Items from a dataset –
============
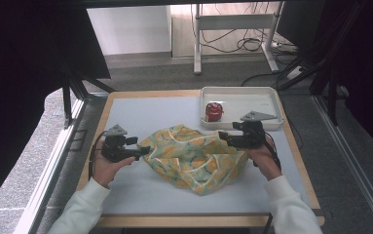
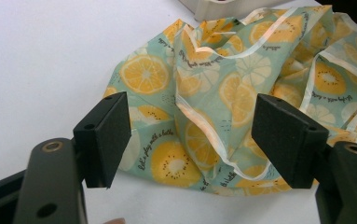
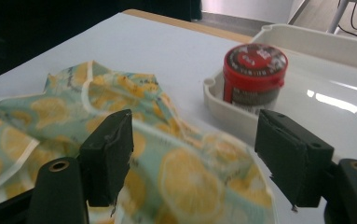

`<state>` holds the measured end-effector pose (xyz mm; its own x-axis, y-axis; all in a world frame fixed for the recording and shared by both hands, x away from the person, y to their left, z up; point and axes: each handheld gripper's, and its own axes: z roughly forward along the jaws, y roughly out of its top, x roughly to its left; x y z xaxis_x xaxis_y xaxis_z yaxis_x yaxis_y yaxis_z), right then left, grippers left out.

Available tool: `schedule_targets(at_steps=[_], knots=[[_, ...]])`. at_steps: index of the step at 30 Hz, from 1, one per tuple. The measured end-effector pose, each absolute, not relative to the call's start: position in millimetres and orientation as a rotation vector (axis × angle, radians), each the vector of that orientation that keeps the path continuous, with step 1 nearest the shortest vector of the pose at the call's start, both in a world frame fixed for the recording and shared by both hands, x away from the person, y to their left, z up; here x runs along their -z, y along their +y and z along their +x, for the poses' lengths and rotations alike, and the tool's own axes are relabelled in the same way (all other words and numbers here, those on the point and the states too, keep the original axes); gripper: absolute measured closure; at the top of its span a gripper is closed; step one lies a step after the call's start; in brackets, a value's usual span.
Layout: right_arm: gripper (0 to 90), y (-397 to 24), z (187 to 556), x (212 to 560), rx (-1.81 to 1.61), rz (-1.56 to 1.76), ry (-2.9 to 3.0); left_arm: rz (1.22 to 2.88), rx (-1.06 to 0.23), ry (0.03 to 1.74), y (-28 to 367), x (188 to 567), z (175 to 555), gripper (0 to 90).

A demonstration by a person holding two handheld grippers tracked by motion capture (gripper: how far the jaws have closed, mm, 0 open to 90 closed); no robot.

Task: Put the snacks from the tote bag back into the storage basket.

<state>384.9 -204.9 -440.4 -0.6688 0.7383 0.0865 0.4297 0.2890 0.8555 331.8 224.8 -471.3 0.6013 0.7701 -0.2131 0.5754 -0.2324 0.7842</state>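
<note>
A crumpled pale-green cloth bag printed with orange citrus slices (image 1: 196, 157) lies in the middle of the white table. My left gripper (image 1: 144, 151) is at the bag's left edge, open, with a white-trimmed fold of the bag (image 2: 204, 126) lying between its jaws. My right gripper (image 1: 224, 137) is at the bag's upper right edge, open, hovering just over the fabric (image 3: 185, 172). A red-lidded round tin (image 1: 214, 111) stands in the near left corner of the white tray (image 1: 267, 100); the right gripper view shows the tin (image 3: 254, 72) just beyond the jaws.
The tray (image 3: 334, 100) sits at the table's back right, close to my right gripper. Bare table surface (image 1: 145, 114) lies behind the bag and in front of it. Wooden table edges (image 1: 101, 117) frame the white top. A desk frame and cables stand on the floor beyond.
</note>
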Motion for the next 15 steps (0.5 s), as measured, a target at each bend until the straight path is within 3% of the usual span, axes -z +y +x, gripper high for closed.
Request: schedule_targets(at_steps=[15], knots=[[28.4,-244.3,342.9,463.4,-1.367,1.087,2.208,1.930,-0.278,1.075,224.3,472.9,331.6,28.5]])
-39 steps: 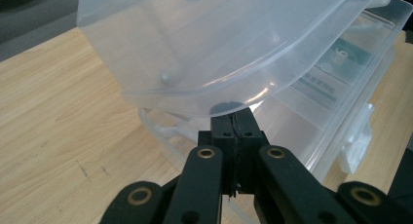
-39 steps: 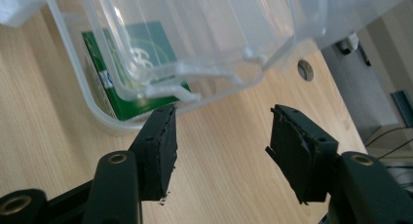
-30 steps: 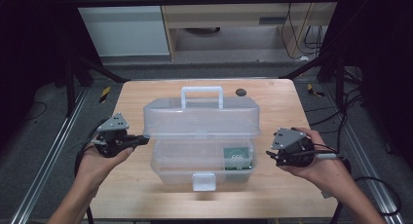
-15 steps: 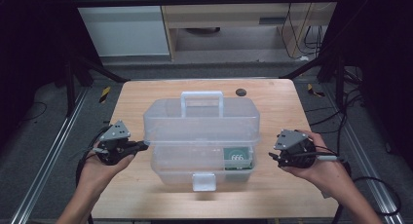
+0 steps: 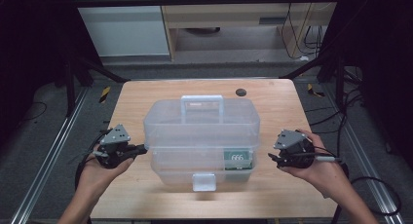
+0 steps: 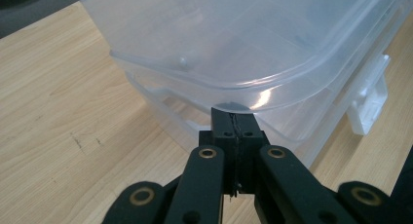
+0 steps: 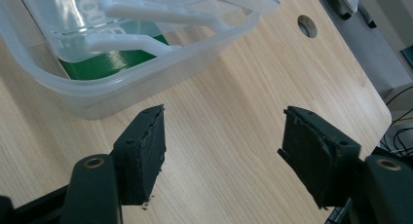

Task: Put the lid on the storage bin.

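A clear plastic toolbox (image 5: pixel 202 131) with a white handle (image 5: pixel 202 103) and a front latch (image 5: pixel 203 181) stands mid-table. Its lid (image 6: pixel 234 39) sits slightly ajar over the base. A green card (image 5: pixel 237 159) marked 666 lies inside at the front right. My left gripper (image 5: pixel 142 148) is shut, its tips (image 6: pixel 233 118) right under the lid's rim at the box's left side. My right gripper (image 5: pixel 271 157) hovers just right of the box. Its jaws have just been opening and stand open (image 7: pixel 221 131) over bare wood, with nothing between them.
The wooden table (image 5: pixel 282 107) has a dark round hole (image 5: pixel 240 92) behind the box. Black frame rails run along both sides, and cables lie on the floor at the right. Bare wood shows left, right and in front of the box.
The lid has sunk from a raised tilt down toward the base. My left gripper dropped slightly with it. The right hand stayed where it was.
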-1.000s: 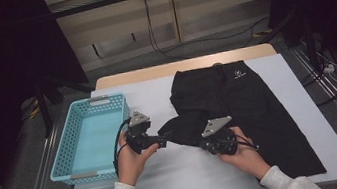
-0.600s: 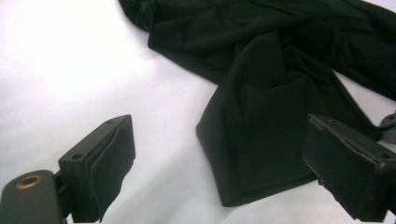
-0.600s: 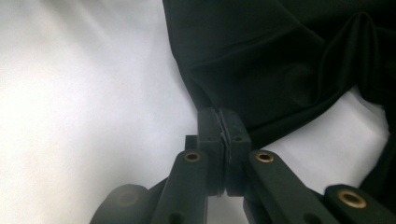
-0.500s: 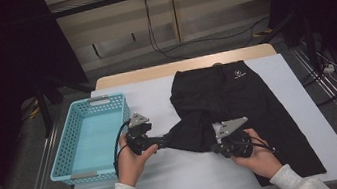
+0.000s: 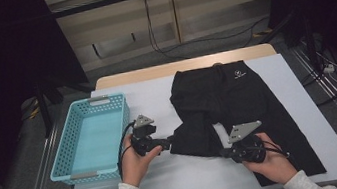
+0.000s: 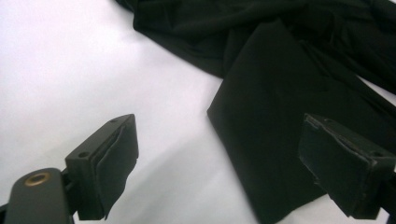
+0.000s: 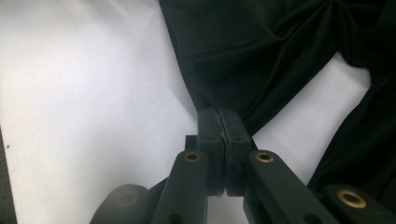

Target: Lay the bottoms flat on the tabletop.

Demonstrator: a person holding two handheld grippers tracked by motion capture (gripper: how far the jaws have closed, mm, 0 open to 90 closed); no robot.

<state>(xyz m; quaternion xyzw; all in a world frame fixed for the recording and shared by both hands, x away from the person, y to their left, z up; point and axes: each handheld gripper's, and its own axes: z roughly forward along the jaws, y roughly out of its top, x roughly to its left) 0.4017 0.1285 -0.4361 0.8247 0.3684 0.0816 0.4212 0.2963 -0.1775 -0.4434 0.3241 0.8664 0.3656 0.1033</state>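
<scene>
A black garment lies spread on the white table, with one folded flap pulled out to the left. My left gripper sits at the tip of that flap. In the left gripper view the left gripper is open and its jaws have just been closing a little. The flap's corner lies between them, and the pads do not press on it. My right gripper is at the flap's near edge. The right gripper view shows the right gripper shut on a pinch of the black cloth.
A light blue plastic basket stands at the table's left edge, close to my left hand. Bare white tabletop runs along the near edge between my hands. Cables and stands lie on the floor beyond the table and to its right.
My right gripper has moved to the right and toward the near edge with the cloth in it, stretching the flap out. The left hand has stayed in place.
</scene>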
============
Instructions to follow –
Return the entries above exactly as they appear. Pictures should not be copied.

Written response –
`<state>` holds the measured end-effector pose (xyz mm; its own x-axis, y-axis; all in a world frame fixed for the recording and shared by both hands, x away from the person, y to their left, z up; point and axes: each handheld gripper's, and its own axes: z roughly forward along the jaws, y roughly out of its top, x roughly to its left; x y z xaxis_x xaxis_y xaxis_z yaxis_x yaxis_y yaxis_z), right then left, grippers left out.

Available tool: `schedule_targets(at_steps=[_], knots=[[_, ...]])`. at_steps: index of the step at 30 Hz, from 1, one per tuple. The measured end-effector pose, each absolute, not relative to the call's start: position in millimetres and orientation as a rotation vector (axis × angle, radians), each the vector of that orientation that keeps the path continuous, with step 1 nearest the shortest vector of the pose at the call's start, both in a world frame fixed for the recording and shared by both hands, x away from the person, y to their left, z up; here x runs along their -z, y along their +y and z along their +x, for the poses' lengths and rotations alike, and the tool's own axes are relabelled in the same way (all other words and numbers here, those on the point and the states too, keep the original axes); gripper: absolute measured closure; at the top of its span a gripper is closed; step one lies a step after the call's start; in brackets, a value's usual span.
Layout: right_arm: gripper (0 to 90), y (-397 to 24), z (187 to 556), x (212 to 560), rx (-1.81 to 1.61), rz (-1.56 to 1.76), ry (-2.9 to 3.0); left_arm: rz (1.22 to 2.88), rx (-1.06 to 0.23), ry (0.03 to 1.74), y (-28 to 367), x (188 to 567), z (175 to 555), gripper (0 to 90).

A demonstration by a person holding two handheld grippers tracked by motion capture (gripper: how far the jaws have closed, mm, 0 open to 90 closed); no robot.

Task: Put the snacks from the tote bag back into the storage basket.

<state>384.9 -204.9 -440.4 -0.6688 0.7383 0.0865 0.4297 0.2890 0.8555 331.8 224.8 -471.3 0.6013 0.7701 -0.2131 0.5754 -0.2324 0.7842</state>
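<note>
A crumpled pale-green cloth bag printed with orange citrus slices (image 1: 196, 157) lies in the middle of the white table. My left gripper (image 1: 144, 151) is at the bag's left edge, open, with a white-trimmed fold of the bag (image 2: 204, 126) lying between its jaws. My right gripper (image 1: 224, 137) is at the bag's upper right edge, open, hovering just over the fabric (image 3: 185, 172). A red-lidded round tin (image 1: 214, 111) stands in the near left corner of the white tray (image 1: 267, 100); the right gripper view shows the tin (image 3: 254, 72) just beyond the jaws.
The tray (image 3: 334, 100) sits at the table's back right, close to my right gripper. Bare table surface (image 1: 145, 114) lies behind the bag and in front of it. Wooden table edges (image 1: 101, 117) frame the white top. A desk frame and cables stand on the floor beyond.
</note>
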Motion for the next 15 steps (0.5 s), as measured, a target at each bend until the straight path is within 3% of the usual span, axes -z +y +x, gripper high for closed.
Request: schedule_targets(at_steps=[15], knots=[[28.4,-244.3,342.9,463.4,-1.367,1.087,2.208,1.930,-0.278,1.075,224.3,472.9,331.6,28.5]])
-39 steps: 
-39 steps: 
-30 steps: 
-15 steps: 
+0 steps: 
+0 steps: 
+0 steps: 

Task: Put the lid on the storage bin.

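A clear plastic toolbox (image 5: pixel 202 131) with a white handle (image 5: pixel 202 103) and a front latch (image 5: pixel 203 181) stands mid-table. Its lid (image 6: pixel 234 39) sits slightly ajar over the base. A green card (image 5: pixel 237 159) marked 666 lies inside at the front right. My left gripper (image 5: pixel 142 148) is shut, its tips (image 6: pixel 233 118) right under the lid's rim at the box's left side. My right gripper (image 5: pixel 271 157) hovers just right of the box. Its jaws have just been opening and stand open (image 7: pixel 221 131) over bare wood, with nothing between them.
The wooden table (image 5: pixel 282 107) has a dark round hole (image 5: pixel 240 92) behind the box. Black frame rails run along both sides, and cables lie on the floor at the right. Bare wood shows left, right and in front of the box.
The lid has sunk from a raised tilt down toward the base. My left gripper dropped slightly with it. The right hand stayed where it was.
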-1.000s: 
-0.600s: 
-0.600s: 
-0.500s: 
+0.000s: 
+0.000s: 
+0.000s: 

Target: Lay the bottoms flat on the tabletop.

Demonstrator: a person holding two handheld grippers tracked by motion capture (gripper: how far the jaws have closed, mm, 0 open to 90 closed); no robot.

<state>(xyz m; quaternion xyzw; all in a world frame fixed for the recording and shared by both hands, x away from the person, y to their left, z up; point and axes: each handheld gripper's, and its own axes: z roughly forward along the jaws, y roughly out of its top, x roughly to its left) 0.4017 0.1285 -0.4361 0.8247 0.3684 0.0816 0.4212 0.2963 -0.1775 -0.4434 0.3241 0.8664 0.3656 0.1033</state>
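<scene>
A black garment lies spread on the white table, with one folded flap pulled out to the left. My left gripper sits at the tip of that flap. In the left gripper view the left gripper is open and its jaws have just been closing a little. The flap's corner lies between them, and the pads do not press on it. My right gripper is at the flap's near edge. The right gripper view shows the right gripper shut on a pinch of the black cloth.
A light blue plastic basket stands at the table's left edge, close to my left hand. Bare white tabletop runs along the near edge between my hands. Cables and stands lie on the floor beyond the table and to its right.
My right gripper has moved to the right and toward the near edge with the cloth in it, stretching the flap out. The left hand has stayed in place.
</scene>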

No more output is required.